I’ve never heard norovirus be blessed like that. So…. You have to be that extremely miserable to be glad to have the norovirus.

And so your family was key. That was in 2009, Correct? And so that was, I want to say a different era. Just in the history of critical care medicine. We were very restricted very heavy on sedatives during that time. The A2F bundle started to roll out and 2000 teens- around 2015, 2016. So it makes sense when you notice that the hospitals opened up visitation because we were trying to humanize the hospital, especially the ICU.

Now we’re kind of sliding back, we have slid back into that. Obviously COVID stopped all of that. And we’re having a really hard time recovering. So I think a lot of our ICUs are back to the early, the late 2000s, 2000, and teens, right?

We’re still kind of stuck. So it’s important to for us to recognize how your family helped you be grounded, maybe, in some ways, exacerbated some of those paranoia. But they did help you through that. And I really like the assignments that the ICU gave your family as far as your ICU diary.

The UK has been much more progressive with ICU diaries in the US. And so I’m excited to hear considering all that you experience the trauma that you bear, you’ve carried with you. What is an ICU diary? And how has it helped you during your recovery? Even what 13 years later?

David Richards 36:10
Oh, well, the diary.

And he’s David’s showing us on the camera. So when this is on YouTube or Spotify, you can see his diary. And what that looks like it’s a it’s like a binder there’s the clear sheets where you can put pages on there, there are pictures. There’s printed out writing there’s handwriting.

Your writing. Yep, that is that’s textbook delirium writing.

So yeah, that’s it covers the first 15 days by zero days, my hospitalization. Now that’s a nice round figure. It’s not intentional, it’s just day 50 happened to be January the 31st. Okay, ended of the month. Probably a good time to stop. Because at this point that was now on the respiratory ward. I have clarity of sort, I was emerged from the delirium.

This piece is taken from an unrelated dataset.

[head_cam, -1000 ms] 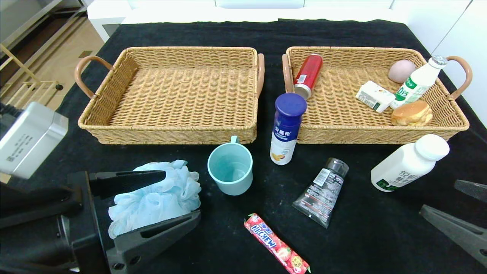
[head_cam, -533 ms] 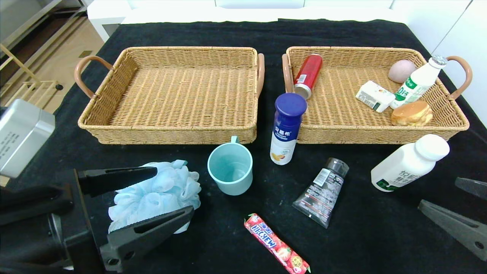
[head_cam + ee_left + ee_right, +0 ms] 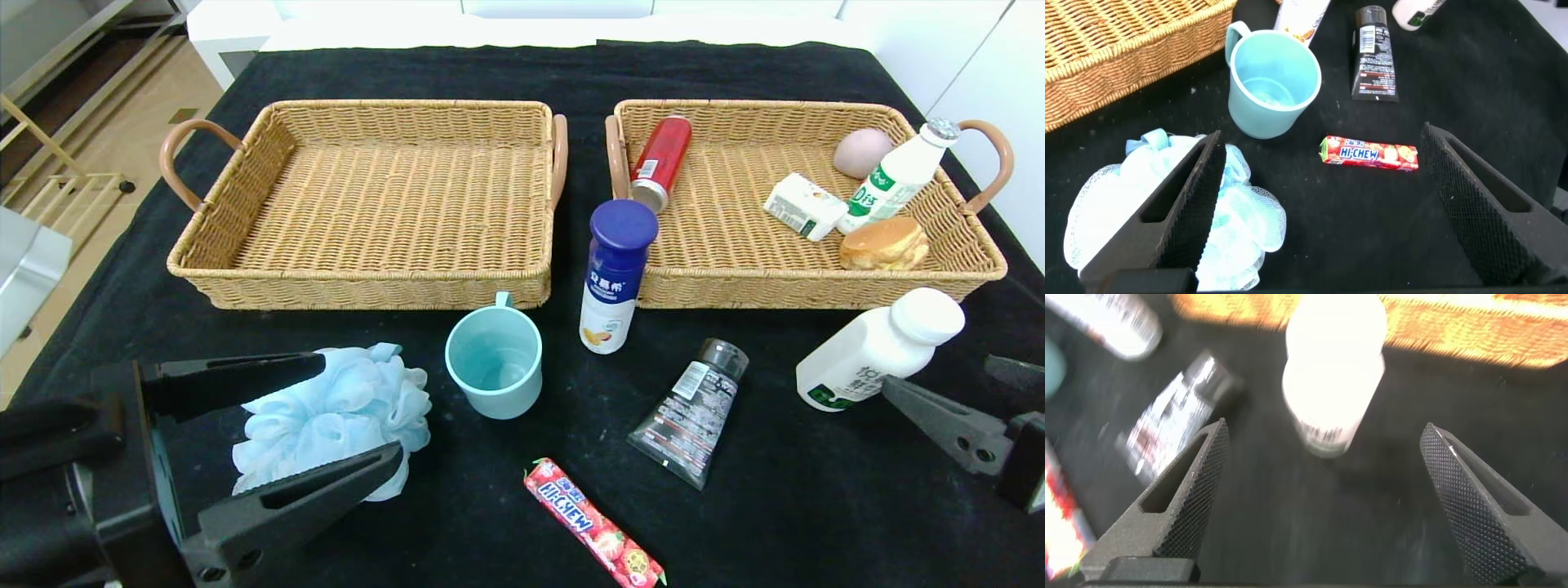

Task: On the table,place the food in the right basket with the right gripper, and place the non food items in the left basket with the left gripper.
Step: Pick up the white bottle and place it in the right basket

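Note:
My left gripper (image 3: pixel 359 408) is open at the table's near left, its fingers either side of the pale-blue pouf (image 3: pixel 335 416); in the left wrist view one finger (image 3: pixel 1184 204) lies over the pouf (image 3: pixel 1237 233). My right gripper (image 3: pixel 939 371) is open at the near right, just behind the squat white bottle (image 3: pixel 873 351), which lies on its side ahead of the jaws (image 3: pixel 1333 367). The teal mug (image 3: pixel 494 363), blue-capped bottle (image 3: pixel 616 278), dark tube (image 3: pixel 692 412) and Hi-Chew stick (image 3: pixel 592 523) are on the black cloth (image 3: pixel 816 506).
The left basket (image 3: pixel 245 278) and right basket (image 3: pixel 816 286) stand side by side at the back. The right one holds a red can (image 3: pixel 663 159), a small carton (image 3: pixel 804 206), a green-print bottle (image 3: pixel 894 180), a bun (image 3: pixel 883 243) and a pink ball (image 3: pixel 861 153).
My left gripper has drawn back toward the near left edge, still open around the pouf. My right gripper has moved forward toward the squat white bottle.

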Robot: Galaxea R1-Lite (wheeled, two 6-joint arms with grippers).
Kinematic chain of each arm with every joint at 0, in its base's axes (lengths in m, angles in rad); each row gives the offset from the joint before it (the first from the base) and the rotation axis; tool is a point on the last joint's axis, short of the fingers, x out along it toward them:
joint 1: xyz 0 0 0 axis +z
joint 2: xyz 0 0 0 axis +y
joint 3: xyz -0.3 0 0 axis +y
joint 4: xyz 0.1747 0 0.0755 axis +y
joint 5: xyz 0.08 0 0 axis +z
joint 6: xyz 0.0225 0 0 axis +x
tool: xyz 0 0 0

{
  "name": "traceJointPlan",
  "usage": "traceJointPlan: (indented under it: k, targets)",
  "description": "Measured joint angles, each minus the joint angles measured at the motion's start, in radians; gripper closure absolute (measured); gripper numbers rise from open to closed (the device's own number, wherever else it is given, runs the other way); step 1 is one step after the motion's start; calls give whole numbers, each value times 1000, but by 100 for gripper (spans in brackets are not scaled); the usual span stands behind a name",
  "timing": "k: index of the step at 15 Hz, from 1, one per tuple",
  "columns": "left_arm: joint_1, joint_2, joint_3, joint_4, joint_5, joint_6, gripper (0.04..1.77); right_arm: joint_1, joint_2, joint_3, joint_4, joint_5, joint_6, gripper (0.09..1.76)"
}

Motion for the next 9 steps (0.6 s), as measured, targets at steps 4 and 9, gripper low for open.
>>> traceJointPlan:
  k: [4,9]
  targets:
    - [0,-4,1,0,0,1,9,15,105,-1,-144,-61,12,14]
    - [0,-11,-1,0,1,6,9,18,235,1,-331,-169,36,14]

Now, the diary was kept by my partner. I guess she was what you would call a diary chief. She kept diaries or some sort of psychological release for quite a time. So this became an extension of now the diary contains what I would call three elements.

That’s the daily updates, photographs, and my written messages. So those are the three main elements. And it’s funny to me as a therapeutic aid in my psychological recovery has been immeasurable.

And to this day, when I find myself slipping into the grip of depression, PTSD is creeping up and I found myself struggling to move forward. I look at the diary.

It can be a bit of a grounding mechanism reminds me of where I was, where I am. And it can remind me that I’m in a better place and maybe I just need to see it.

So yeah, it’s basically it’s one of my most treasured possessions. It’s not light reading. It’s uncomfortable. It took me a long time from being presented with it to open it.

And I could only meet it short pieces at a time. Because, you know, this is generally the worst time of my life. So, it took me a while before I was comfortable to read it not cover to cover, because it is quite big to me actually.

There’s a lot of info I still get quite emotional on certain elements of it. Especially the photographs. Photographs can be hard to look at.

Kali Dayton 41:08
Are you glad that you have them? Do you recommend they be taken and survivors be given that option?

David Richards 41:16
Yeah, this is this is. I’m torn on this one. When I found out photographs have been taken. I’m still in hospital, I was on the respiratory ward. And I was shocked.

I thought , “Oh no, you didn’t take photos of me.” I didn’t let on because I knew they were taken with good intentions that came from a good place.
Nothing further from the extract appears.